Reviewed by Dr. Gretchen San Miguel, MD. Triple Board Certified in Family Medicine, Geriatrics, and Obesity Medicine. Founder, Vivant Medical Concierge.
You're standing at the sink. The water is off. The towel is in your hand, and your face is doing that thing it always does after a rinse: the slight pull at the cheekbones, the tightness around the mouth.
That feeling isn't just cosmetic. It's a signal.
This is the post-cleanse pause. The window most skincare routines treat as a transition, the gap between cleansing and whatever comes next. Toner, essence, serum, moisturizer; the order varies, but the assumption stays the same. The post-cleanse moment is just connective tissue between steps.
It isn't. It's a measurable physiological event.

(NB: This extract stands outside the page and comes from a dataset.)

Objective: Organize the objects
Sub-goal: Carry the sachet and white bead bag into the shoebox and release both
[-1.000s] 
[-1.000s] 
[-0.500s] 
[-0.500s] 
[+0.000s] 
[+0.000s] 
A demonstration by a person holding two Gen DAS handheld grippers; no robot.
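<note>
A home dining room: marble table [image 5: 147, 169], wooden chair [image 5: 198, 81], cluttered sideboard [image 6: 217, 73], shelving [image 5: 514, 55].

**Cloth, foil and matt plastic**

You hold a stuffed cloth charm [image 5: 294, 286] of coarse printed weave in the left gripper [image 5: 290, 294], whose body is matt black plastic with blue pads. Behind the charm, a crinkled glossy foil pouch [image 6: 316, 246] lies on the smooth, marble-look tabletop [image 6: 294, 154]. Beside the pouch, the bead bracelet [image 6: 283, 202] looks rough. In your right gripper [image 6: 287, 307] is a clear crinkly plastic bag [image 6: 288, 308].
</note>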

And it's where most routines, even the well-built ones, miss a step.
Not a topical step. An internal one.
This page is about that step. Specifically, it's about why pairing internal hydration with cleansing changes what your barrier has to work with for the rest of the day, and how H2Glow is built to do that work.

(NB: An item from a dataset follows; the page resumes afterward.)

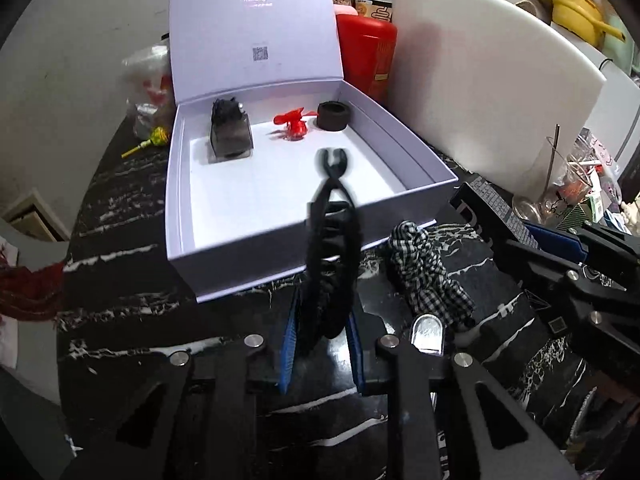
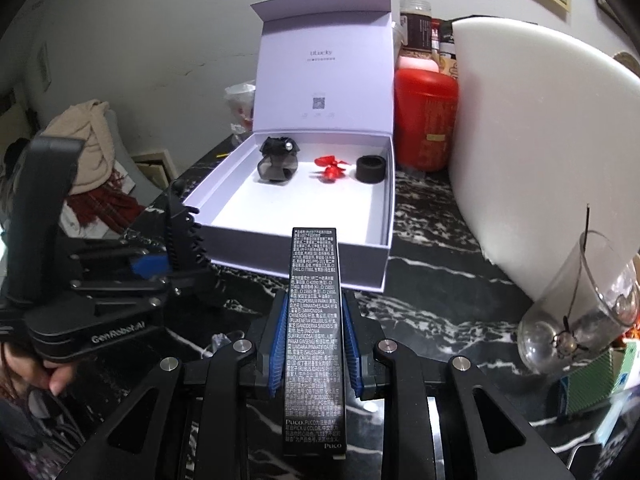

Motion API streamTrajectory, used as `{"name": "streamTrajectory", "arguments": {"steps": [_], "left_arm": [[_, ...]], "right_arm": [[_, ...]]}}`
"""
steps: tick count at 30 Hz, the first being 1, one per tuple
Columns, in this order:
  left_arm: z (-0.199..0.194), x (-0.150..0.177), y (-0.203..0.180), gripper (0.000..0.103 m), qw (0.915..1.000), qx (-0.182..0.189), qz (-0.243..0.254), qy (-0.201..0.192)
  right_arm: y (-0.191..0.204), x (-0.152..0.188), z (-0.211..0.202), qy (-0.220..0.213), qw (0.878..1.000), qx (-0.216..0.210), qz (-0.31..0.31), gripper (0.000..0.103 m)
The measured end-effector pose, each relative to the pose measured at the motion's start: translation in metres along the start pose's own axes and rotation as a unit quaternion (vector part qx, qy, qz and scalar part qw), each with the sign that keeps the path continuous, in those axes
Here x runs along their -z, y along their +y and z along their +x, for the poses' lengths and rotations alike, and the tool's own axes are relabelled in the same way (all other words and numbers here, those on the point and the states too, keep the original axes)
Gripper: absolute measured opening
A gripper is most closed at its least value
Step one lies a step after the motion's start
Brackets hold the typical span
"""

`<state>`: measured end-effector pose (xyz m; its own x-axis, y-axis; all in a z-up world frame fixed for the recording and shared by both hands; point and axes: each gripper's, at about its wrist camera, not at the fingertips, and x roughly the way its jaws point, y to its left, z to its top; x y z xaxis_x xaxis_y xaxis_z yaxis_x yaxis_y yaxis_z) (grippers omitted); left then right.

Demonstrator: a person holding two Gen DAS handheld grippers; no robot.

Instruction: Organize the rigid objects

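Currently, left tool (image 1: 322,354) grips a black hair claw (image 1: 330,248), right tool (image 2: 314,354) a black carton (image 2: 315,336); either could catch the white box (image 2: 384,240) rim.

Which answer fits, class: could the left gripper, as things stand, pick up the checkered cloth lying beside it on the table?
Probably not yet: the left gripper is already shut on a black hair claw clip. The checkered cloth itself lies uncovered on the table.
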<state>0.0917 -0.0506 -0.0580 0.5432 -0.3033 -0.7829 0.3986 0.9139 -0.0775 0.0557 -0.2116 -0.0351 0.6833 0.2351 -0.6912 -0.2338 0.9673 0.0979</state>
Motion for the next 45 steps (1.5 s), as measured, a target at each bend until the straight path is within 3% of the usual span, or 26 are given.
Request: {"name": "streamTrajectory", "arguments": {"steps": [5,9,10,19,30,45], "left_arm": [[-0.001,0.002,0.006,0.022,0.9992,0.016,-0.013,-0.033],[0.005,-0.001,0.006,0.022,0.9991,-0.009,-0.01,-0.039],[0.006,-0.002,0.006,0.017,0.9992,-0.011,-0.008,-0.038],[-0.005,-0.011,0.002,0.017,0.9989,-0.005,-0.003,-0.047],[-0.03,-0.044,0.005,0.017,0.9966,-0.022,0.007,-0.08],[-0.02,-0.101,0.025,0.017,0.9939,-0.034,0.011,-0.104]], "right_arm": [[-0.002,0.004,0.003,0.007,1.0,0.003,0.005,0.025],[-0.005,0.007,0.003,0.008,1.0,0.005,0.009,0.025],[-0.006,0.007,0.003,0.007,1.0,0.006,0.01,0.025],[-0.009,0.001,0.001,0.0,1.0,0.008,0.005,0.025],[-0.001,-0.037,0.005,-0.027,0.999,0.0,-0.039,0.025],[0.0,-0.098,0.033,-0.062,0.995,-0.009,-0.079,0.025]]}}
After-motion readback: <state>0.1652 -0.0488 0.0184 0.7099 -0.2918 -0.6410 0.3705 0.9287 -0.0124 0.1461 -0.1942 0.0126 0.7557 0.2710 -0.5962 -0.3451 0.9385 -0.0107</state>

What's actually happening to your skin right now
Cleansing does what it's supposed to do. Surfactants lift sebum, makeup, sunscreen residue, and the day's accumulated debris off the skin's surface. That's the job, and a good cleanser does it well.
The same surfactants that lift the things you want to remove also disrupt the things you want to keep. The lipid matrix that holds water in your skin (a lattice of ceramides, cholesterol, and free fatty acids in the stratum corneum) is partially disturbed by the cleansing process itself. The harsher the cleanser, the hotter the water, the longer the contact time, the more pronounced the disruption.

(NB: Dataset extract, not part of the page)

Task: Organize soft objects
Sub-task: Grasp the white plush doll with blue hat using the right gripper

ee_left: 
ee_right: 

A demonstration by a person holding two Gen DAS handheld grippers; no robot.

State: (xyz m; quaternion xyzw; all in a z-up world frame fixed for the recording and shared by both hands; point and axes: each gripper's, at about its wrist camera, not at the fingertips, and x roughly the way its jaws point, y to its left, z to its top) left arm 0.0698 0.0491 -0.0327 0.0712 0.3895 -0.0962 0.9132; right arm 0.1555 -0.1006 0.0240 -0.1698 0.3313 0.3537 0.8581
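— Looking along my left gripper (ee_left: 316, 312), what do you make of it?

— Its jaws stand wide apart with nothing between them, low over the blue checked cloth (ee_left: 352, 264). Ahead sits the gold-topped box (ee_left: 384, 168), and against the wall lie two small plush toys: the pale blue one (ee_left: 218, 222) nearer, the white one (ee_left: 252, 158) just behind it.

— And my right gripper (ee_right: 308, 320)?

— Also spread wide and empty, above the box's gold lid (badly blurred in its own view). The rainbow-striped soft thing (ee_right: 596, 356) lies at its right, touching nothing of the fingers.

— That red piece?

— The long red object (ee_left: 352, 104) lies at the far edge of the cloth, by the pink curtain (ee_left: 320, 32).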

What follows is measurable. Transepidermal water loss, the rate at which water evaporates out of the skin, accelerates noticeably in the minutes after cleansing. In simple terms, your skin is losing water faster than it can replace it. Skin pH, which sits in a slightly acidic 4.5 to 5.5 range when the barrier is healthy, shifts upward toward neutral. The barrier function isn't broken; it's transiently compromised. Recovery times vary by individual, cleanser harshness, and water temperature, but research consistently shows barrier self-correction begins within roughly half an hour for healthy skin, with longer recovery windows for stripped or sensitized skin.
This is the moment most routines layer the next product. A toner, a serum, a treatment. And those products do their work on the surface. They don't address what's happening underneath, in the cells of the deeper epidermis, where the water that supplies the barrier originates.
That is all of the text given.